• _EXERCISE BRIEF_
Starting at the top of the entries, restate word for word each line up to and including the one with "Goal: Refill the".

• _Records drawn from a dataset_

* * * *

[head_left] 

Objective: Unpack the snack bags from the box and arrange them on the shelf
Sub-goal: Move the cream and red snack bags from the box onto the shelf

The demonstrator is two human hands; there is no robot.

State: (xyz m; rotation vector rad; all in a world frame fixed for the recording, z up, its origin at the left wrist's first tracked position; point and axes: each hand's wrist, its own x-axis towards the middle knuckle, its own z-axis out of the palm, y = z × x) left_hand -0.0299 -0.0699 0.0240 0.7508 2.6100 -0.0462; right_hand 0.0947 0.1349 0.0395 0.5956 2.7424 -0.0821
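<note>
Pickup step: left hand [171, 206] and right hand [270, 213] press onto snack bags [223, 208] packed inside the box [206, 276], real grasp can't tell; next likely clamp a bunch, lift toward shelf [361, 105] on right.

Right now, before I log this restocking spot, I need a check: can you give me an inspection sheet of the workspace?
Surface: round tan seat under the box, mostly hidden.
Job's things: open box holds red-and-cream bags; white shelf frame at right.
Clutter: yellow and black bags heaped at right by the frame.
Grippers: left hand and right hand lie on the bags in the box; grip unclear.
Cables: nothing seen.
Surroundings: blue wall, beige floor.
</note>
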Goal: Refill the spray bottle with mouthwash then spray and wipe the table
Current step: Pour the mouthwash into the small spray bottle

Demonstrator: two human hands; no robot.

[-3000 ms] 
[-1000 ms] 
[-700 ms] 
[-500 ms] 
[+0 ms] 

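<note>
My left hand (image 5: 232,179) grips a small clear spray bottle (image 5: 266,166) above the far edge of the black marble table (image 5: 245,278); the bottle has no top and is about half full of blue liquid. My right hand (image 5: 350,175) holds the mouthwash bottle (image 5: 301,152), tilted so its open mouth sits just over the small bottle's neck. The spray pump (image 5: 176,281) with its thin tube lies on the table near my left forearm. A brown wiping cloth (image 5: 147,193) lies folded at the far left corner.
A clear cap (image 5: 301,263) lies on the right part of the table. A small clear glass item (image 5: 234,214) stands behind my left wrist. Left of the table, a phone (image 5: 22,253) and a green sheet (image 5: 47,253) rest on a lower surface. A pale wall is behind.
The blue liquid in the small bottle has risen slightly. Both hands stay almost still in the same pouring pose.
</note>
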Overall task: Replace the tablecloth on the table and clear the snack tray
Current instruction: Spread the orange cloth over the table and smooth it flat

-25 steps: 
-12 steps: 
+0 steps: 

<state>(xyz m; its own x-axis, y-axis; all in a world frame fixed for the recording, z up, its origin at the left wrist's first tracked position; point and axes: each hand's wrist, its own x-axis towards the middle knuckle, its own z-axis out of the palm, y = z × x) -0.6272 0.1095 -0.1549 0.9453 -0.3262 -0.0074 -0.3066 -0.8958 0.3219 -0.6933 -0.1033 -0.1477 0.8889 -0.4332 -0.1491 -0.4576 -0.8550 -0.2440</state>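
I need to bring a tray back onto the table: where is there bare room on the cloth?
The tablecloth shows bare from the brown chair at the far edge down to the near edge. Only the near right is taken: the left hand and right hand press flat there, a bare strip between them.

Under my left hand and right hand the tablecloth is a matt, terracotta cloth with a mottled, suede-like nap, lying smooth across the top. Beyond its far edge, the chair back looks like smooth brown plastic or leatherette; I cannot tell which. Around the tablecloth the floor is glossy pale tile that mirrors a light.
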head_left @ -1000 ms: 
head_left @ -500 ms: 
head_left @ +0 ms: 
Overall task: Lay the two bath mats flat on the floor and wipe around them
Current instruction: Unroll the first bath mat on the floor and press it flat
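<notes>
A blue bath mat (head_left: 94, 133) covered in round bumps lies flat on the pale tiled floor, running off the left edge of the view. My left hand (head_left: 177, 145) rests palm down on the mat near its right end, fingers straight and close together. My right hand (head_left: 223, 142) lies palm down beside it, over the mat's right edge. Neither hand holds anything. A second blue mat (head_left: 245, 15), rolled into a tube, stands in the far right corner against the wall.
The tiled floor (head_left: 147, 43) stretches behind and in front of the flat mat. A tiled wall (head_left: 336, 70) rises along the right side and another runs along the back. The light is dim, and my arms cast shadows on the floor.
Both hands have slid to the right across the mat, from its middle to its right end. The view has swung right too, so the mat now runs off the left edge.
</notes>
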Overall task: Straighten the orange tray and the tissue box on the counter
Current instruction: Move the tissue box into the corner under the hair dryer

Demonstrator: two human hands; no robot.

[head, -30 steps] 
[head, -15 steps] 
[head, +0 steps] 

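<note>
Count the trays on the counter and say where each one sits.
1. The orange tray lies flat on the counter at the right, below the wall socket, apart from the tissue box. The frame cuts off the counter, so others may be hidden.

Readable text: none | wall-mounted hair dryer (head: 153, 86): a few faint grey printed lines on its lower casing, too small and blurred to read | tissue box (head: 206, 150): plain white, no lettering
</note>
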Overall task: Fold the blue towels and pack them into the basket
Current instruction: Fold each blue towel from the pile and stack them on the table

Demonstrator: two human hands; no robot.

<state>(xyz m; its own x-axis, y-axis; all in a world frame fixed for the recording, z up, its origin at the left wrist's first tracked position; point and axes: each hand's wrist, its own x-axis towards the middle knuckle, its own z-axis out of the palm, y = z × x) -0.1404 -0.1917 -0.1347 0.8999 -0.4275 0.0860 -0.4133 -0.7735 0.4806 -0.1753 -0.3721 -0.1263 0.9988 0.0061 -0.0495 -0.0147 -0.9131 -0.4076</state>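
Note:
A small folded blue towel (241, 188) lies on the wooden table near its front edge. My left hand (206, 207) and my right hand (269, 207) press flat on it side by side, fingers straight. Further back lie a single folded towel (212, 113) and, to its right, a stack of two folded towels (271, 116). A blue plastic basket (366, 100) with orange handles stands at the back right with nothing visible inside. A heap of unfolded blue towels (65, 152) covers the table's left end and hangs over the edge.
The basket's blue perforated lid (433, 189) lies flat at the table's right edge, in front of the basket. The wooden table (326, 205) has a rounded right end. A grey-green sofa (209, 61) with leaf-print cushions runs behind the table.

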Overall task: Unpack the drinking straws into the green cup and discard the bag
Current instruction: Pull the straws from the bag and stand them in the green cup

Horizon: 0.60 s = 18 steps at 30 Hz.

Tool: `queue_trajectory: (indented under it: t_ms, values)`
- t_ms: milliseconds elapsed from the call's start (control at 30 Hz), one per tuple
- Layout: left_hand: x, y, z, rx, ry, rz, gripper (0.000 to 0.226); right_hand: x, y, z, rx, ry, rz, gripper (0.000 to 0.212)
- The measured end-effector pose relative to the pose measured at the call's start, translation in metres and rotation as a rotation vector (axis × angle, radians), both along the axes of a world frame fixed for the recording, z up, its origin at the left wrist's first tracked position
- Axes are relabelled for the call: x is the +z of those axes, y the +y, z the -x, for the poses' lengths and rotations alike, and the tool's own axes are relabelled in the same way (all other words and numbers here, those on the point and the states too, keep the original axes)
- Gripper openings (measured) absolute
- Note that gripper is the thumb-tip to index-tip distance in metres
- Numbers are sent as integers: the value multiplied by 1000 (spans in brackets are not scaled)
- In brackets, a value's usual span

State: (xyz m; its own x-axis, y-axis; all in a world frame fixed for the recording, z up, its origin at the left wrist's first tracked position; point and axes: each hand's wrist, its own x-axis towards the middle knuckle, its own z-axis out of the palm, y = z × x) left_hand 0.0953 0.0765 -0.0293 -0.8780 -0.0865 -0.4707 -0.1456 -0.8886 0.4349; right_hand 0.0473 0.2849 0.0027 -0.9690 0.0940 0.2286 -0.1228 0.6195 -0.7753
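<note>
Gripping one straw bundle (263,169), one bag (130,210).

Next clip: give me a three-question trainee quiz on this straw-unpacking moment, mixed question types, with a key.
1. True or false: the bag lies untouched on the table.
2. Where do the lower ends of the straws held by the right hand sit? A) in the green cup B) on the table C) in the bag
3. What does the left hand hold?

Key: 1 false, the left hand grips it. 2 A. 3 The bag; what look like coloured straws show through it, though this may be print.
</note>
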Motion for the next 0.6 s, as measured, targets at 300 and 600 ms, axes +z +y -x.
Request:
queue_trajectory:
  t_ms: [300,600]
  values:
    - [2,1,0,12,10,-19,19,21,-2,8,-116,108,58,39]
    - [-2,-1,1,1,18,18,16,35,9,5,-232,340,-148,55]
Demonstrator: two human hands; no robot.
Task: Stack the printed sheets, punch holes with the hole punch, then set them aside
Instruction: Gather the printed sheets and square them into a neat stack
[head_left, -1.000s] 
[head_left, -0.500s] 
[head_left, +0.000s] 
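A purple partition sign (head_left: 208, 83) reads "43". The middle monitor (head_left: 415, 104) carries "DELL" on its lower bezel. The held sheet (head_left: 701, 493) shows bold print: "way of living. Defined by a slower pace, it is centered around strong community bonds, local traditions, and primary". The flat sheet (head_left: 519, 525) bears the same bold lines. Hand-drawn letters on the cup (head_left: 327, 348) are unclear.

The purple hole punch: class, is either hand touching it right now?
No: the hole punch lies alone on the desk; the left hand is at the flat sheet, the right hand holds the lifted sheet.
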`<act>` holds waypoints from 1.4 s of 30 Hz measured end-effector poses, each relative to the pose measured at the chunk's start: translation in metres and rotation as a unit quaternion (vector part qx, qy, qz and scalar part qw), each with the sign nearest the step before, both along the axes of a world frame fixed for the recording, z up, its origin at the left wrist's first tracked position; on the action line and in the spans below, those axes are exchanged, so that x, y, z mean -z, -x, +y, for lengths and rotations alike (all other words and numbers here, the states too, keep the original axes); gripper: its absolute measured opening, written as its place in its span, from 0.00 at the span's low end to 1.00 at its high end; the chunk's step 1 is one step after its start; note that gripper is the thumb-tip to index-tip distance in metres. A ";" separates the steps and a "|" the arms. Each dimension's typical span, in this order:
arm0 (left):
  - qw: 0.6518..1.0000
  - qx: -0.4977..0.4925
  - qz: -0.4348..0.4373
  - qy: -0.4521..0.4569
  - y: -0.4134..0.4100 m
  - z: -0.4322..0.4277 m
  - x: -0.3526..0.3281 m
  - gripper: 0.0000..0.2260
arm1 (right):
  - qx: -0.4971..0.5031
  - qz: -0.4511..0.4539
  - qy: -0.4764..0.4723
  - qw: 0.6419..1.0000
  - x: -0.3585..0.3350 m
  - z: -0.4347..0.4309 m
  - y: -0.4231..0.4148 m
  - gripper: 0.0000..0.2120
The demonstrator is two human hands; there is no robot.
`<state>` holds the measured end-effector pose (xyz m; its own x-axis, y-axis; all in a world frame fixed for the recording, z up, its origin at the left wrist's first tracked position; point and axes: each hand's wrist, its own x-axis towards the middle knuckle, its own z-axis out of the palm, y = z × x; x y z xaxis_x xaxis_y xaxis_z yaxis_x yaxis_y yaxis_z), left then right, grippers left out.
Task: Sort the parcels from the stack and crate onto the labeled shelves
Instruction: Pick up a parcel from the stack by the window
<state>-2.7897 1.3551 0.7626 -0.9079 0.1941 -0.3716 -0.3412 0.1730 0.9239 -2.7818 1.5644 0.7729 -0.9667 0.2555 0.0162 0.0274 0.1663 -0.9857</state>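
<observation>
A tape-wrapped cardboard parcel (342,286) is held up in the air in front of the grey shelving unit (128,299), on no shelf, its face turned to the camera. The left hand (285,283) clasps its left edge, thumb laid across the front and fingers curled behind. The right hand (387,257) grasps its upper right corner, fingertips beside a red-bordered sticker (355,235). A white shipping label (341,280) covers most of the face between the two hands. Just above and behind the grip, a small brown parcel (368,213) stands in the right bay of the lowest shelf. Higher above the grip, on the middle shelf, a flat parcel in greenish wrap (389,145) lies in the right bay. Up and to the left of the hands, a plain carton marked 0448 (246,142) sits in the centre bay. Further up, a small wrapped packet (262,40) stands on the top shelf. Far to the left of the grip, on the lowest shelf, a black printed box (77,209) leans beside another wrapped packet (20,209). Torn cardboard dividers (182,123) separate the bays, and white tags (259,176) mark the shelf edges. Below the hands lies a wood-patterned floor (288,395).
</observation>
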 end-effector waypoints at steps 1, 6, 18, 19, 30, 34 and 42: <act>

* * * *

• _EXERCISE SOLUTION_
[head_left] 

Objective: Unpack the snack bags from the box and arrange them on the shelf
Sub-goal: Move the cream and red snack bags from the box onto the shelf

The demonstrator is two human hands; there is no robot.

State: (xyz m; rotation vector rad; all in a world frame fixed for the recording, z up, its origin at the left wrist's first tracked position; point and axes: each hand's wrist, its own x-axis towards the middle knuckle, its own z-axis out of the palm, y = z × x) left_hand -0.0299 -0.0699 0.0240 0.7508 2.6100 -0.0462; right_hand 0.0947 0.1349 0.0395 0.5956 2.7424 -0.0821
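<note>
Pickup step: left hand [171, 206] and right hand [270, 213] press onto snack bags [223, 208] packed inside the box [206, 276], real grasp can't tell; next likely clamp a bunch, lift toward shelf [361, 105] on right.

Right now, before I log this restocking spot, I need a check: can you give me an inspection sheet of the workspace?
Surface: round tan seat under the box, mostly hidden.
Job's things: open box holds red-and-cream bags; white shelf frame at right.
Clutter: yellow and black bags heaped at right by the frame.
Grippers: left hand and right hand lie on the bags in the box; grip unclear.
Cables: nothing seen.
Surroundings: blue wall, beige floor.
</note>
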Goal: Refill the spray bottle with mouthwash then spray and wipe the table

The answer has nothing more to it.